The objective of this project is to take the RGB channels of Prokudin-Gorskii's images and create an program for aligning them. We begin with basic naive exhaustive search for aligning lower resolution images. After that is achieved, we can implement a move efficient pyramid search method for speeding up our process for more higher resolution images.

Naive Exhaustive Search

We start off by dividing the input black and white image set into 3 channels for R, G, and B. Now, we begin our alignment process. To align any 2 channels, we first crop the images by about 10% on each side to get rid of the black borders which are essentially just noise and mess up our matching algorithm.
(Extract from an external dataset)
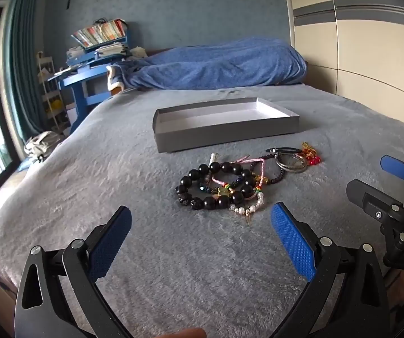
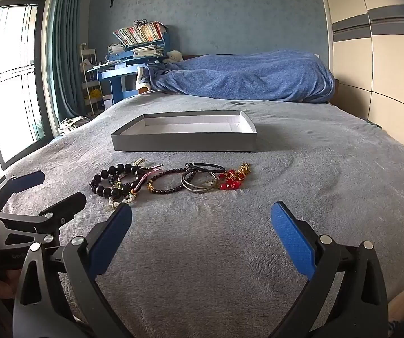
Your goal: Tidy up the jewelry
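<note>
**Both grippers spread wide over the bed, jewelry unsorted**

Nearest the bed's (image 2: 300,169) front edge, the left gripper (image 1: 202,233) and the right gripper (image 2: 202,233) hang side by side above the grey cover, each with its blue-padded fingers (image 1: 111,242) fully apart and nothing between them. Just beyond them, around the middle of the bed, lies the jewelry in a loose row: a black bead bracelet (image 1: 216,186) tangled with a pearl strand (image 1: 248,207) and a pink cord (image 1: 230,171), then metal bangles (image 2: 199,184) and red-and-gold pieces (image 2: 233,178). Farther back sits an open grey box (image 2: 185,139), holding nothing. A rumpled blue blanket (image 2: 244,77) lies along the far edge.
</note>
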Tool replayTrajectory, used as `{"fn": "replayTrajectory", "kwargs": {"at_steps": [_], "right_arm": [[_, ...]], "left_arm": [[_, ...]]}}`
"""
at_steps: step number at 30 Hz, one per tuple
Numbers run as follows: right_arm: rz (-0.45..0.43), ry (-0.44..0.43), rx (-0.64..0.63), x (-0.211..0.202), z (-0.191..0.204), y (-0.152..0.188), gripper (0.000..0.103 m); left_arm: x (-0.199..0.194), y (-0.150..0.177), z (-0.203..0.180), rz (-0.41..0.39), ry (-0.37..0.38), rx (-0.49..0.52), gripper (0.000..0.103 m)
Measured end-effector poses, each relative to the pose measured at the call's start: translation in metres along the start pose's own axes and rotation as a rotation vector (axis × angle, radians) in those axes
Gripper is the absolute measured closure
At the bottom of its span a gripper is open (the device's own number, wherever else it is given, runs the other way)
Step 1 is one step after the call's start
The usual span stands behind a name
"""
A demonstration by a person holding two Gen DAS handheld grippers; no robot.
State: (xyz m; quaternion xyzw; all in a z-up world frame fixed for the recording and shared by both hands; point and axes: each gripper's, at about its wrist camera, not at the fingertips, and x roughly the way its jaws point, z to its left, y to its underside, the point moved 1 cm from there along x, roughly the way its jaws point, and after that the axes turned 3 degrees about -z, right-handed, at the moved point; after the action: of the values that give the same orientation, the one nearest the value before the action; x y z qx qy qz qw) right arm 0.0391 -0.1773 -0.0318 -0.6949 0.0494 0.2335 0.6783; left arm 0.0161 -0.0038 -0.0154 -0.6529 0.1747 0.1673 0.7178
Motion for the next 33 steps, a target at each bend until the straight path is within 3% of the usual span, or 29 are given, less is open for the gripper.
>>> {"fn": "replayTrajectory", "kwargs": {"at_steps": [33], "right_arm": [[0.001, 0.006, 0.009, 0.005, -0.001, -0.001, 0.005]], "left_arm": [[-0.007, -0.005, 0.014, 0.002, 0.039, -0.067, 0.005]]}}
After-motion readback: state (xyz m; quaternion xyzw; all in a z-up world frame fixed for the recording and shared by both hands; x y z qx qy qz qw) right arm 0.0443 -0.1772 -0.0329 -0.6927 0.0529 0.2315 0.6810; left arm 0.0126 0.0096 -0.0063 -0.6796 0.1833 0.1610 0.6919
This also then reduces the image size by 64%.
Next, we set up a window for our search algorithm to iterate over. It essentially just defines the limits of how much of an offset we want to check.
For my project, I intuitively set this window to about [-20, 20] units since the pictures arent that different when stacked on one another.
Now, we iterate through the offset, take out subset of pixels, and match them to see how aligned the image is. The metric I use is the "sum squared difference" or SSD, since it is relatively simple and does the job well enough in our case. Through our iterations we update the best alignment as we go along then use np.roll to move the first image to perfectly stack on top of the other.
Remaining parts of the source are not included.